* _TASK REQUIREMENTS_
When the data below is printed, every line must match exactly and the images must be absent.

══ INFORMATION PROVIDED

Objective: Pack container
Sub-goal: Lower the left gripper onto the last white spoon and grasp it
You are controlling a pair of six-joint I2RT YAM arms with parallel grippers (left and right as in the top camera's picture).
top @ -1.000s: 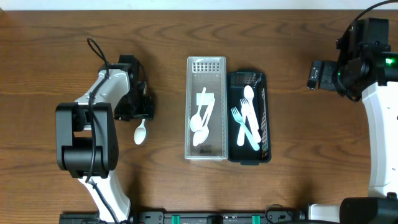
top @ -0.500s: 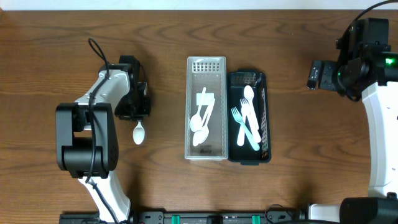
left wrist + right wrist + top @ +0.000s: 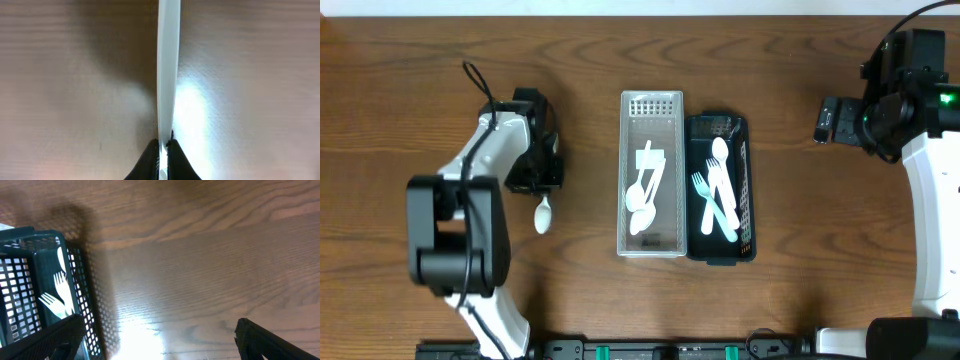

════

* _YOUR RESPONSE_
Objective: Pack container
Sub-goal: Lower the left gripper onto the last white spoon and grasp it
You are controlling a pair of six-joint I2RT YAM arms with parallel grippers (left and right as in the top camera's picture).
top @ -1.000s: 
top @ -0.500s: 
left wrist + right wrist + top @ +0.000s: 

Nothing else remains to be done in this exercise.